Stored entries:
|---|

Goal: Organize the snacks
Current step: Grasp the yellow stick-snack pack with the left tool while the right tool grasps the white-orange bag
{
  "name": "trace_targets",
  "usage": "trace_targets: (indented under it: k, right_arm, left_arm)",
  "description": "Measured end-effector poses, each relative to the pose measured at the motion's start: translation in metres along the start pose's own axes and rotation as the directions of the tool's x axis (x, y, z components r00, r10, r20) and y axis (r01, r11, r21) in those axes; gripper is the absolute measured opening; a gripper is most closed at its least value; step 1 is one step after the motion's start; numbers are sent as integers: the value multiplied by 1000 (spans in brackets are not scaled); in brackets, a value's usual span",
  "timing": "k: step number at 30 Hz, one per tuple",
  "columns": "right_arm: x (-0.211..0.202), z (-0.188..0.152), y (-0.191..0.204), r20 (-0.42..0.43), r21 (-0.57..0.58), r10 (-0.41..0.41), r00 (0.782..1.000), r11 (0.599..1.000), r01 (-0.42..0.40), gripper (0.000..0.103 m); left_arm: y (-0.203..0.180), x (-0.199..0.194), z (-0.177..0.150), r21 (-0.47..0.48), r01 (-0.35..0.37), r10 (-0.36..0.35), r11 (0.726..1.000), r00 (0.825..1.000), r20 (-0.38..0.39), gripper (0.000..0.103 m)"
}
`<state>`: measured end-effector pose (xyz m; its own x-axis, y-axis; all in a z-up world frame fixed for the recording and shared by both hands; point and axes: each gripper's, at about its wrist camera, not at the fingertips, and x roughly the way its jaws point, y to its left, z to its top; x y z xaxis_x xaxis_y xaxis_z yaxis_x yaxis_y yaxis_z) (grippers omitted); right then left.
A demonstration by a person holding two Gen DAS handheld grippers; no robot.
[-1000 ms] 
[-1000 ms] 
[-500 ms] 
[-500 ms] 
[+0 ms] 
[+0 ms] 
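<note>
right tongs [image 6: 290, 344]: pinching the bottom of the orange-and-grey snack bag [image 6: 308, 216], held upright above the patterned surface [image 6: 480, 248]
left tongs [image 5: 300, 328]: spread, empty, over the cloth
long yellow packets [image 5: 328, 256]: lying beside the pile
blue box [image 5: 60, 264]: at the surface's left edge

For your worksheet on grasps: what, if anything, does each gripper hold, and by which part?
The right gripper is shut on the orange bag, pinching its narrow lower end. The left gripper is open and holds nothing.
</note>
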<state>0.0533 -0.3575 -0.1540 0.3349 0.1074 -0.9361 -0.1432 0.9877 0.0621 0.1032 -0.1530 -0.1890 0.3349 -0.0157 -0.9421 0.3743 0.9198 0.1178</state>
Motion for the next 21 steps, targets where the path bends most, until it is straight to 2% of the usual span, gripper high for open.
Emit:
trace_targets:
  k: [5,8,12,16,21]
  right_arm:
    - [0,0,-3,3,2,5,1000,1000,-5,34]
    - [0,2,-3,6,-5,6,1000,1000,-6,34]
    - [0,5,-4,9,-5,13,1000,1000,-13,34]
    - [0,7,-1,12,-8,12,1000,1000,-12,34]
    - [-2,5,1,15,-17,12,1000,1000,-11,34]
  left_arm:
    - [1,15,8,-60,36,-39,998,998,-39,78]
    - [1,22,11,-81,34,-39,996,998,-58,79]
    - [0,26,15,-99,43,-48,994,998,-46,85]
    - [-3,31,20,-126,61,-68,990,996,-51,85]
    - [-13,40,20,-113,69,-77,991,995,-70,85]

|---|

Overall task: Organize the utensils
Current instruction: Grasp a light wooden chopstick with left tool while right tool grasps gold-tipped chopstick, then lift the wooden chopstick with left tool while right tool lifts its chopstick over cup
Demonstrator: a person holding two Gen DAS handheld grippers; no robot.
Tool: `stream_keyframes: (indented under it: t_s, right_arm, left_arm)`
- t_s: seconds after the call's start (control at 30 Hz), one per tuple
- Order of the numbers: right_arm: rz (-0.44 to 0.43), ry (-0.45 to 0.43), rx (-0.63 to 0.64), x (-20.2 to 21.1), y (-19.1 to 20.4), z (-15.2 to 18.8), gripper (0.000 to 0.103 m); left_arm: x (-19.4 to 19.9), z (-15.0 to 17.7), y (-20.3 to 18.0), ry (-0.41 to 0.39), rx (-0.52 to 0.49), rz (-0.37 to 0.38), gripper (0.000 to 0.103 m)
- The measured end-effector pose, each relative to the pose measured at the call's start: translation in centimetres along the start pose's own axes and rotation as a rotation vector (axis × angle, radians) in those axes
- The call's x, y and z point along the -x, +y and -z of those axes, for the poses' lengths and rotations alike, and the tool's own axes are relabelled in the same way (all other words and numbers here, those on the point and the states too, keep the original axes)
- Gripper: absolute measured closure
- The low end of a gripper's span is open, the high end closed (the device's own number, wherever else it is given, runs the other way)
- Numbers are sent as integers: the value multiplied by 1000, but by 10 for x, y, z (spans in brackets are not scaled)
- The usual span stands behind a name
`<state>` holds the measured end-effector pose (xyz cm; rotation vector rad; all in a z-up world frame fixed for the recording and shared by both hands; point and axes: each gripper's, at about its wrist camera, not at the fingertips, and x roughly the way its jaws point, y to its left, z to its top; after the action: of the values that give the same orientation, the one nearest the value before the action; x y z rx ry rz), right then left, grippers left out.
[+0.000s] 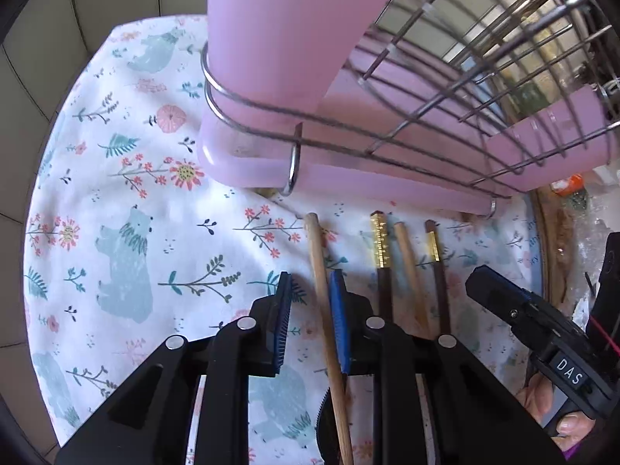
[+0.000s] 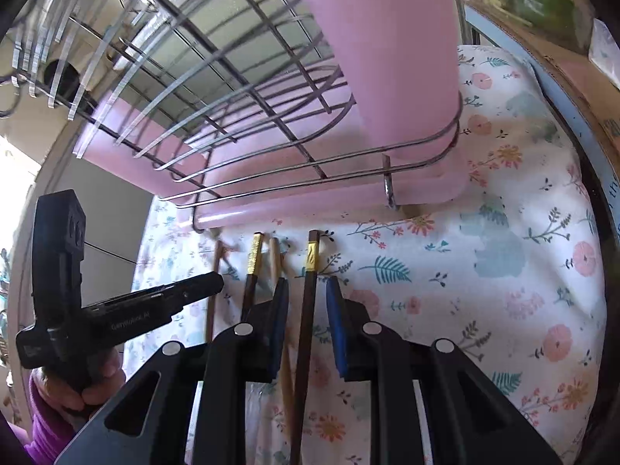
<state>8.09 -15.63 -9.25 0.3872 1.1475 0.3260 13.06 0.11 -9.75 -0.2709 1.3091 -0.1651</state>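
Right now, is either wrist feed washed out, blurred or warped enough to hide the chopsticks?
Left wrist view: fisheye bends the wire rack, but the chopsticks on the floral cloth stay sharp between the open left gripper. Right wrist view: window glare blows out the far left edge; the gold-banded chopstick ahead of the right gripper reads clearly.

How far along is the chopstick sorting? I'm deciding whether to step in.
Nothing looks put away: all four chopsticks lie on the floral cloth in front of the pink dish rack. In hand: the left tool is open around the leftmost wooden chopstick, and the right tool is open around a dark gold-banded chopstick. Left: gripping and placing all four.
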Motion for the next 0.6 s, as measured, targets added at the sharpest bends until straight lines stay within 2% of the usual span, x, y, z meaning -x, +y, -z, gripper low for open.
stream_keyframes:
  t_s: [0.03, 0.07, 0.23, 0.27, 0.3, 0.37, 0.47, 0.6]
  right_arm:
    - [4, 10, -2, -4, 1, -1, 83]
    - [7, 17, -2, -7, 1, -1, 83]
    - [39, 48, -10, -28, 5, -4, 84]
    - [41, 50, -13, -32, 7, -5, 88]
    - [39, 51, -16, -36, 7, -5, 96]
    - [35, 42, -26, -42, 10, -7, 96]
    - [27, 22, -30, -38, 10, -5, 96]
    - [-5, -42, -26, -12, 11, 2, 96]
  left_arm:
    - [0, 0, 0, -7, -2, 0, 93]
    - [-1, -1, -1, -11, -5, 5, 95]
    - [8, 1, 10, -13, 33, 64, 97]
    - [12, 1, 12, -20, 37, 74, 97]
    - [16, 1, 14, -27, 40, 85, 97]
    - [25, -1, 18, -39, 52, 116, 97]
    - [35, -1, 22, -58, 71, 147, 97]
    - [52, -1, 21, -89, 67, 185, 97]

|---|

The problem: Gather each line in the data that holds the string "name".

Task solution:
  "name": "trace_targets",
- The usual span stands behind a name

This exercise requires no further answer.